- [WORK ITEM] Say how many lines of the listing below hold the string "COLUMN", and say nothing else.

- [SOURCE MATERIAL]
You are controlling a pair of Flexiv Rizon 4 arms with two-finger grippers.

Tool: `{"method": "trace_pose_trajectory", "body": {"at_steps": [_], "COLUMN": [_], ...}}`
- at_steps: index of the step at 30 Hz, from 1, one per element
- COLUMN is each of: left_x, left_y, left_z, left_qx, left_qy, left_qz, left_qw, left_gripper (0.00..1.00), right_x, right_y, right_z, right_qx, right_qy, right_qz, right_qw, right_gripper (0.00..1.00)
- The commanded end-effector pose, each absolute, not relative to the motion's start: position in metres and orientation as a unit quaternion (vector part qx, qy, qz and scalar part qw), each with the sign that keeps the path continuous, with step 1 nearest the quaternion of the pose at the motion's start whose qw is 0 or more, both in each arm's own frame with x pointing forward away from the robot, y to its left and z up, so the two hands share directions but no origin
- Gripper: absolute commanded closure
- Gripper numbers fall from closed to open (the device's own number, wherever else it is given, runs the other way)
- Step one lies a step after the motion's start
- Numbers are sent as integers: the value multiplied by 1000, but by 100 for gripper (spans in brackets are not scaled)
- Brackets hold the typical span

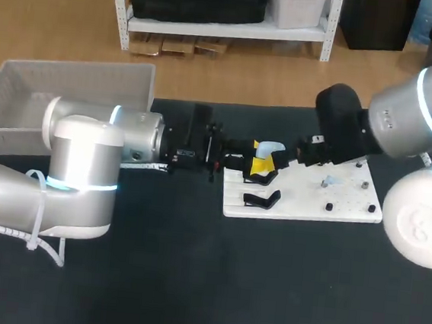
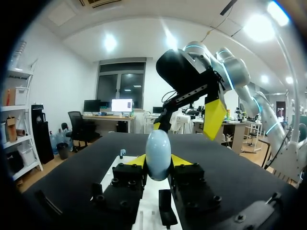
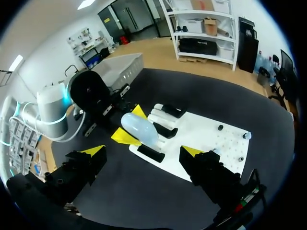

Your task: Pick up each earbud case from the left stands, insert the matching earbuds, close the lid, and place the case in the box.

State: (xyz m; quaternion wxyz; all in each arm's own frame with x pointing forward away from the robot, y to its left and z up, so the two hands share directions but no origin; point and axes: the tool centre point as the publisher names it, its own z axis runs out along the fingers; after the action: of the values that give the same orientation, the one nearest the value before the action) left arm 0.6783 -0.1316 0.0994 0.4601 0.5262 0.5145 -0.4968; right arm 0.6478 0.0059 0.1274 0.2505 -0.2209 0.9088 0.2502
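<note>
A pale blue earbud case (image 1: 271, 147) (image 2: 158, 155) (image 3: 139, 128) is held above the left part of the white board (image 1: 304, 203) (image 3: 201, 139), lid closed. My left gripper (image 1: 262, 159) (image 2: 158, 164) is shut on it, one yellow tip on each side. My right gripper (image 3: 144, 153) (image 1: 302, 153) hovers just beyond and above the case, fingers (image 2: 214, 116) spread wide and touching nothing. A small pale blue earbud (image 1: 330, 181) lies on the board's right part.
Black stands (image 1: 262, 199) (image 3: 165, 130) sit on the board's left side and small pegs (image 1: 329, 207) on its right. The white box (image 1: 70, 90) (image 3: 122, 67) stands at the table's far left, behind my left arm.
</note>
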Motion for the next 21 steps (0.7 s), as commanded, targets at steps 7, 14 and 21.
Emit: {"method": "trace_pose_trajectory", "body": {"at_steps": [7,14,21], "left_x": [679,679,679], "left_y": [-132,-132,-132], "left_z": [98,98,98], "left_qx": [526,526,526], "left_qy": [513,513,513], "left_qz": [-498,-498,-498], "left_qw": [461,461,461], "left_gripper": [100,100,100], "right_x": [658,665,668], "right_y": [6,1,0], "right_z": [120,118,116], "right_qx": [-206,-189,-184], "right_qy": [915,918,920], "right_qz": [245,246,244], "right_qw": [246,247,247], "right_gripper": [0,0,0]}}
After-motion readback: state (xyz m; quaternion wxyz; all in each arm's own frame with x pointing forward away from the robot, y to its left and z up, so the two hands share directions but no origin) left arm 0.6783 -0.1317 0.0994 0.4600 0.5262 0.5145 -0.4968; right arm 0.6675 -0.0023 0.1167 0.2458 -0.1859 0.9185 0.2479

- [TASK RESPONSE] 2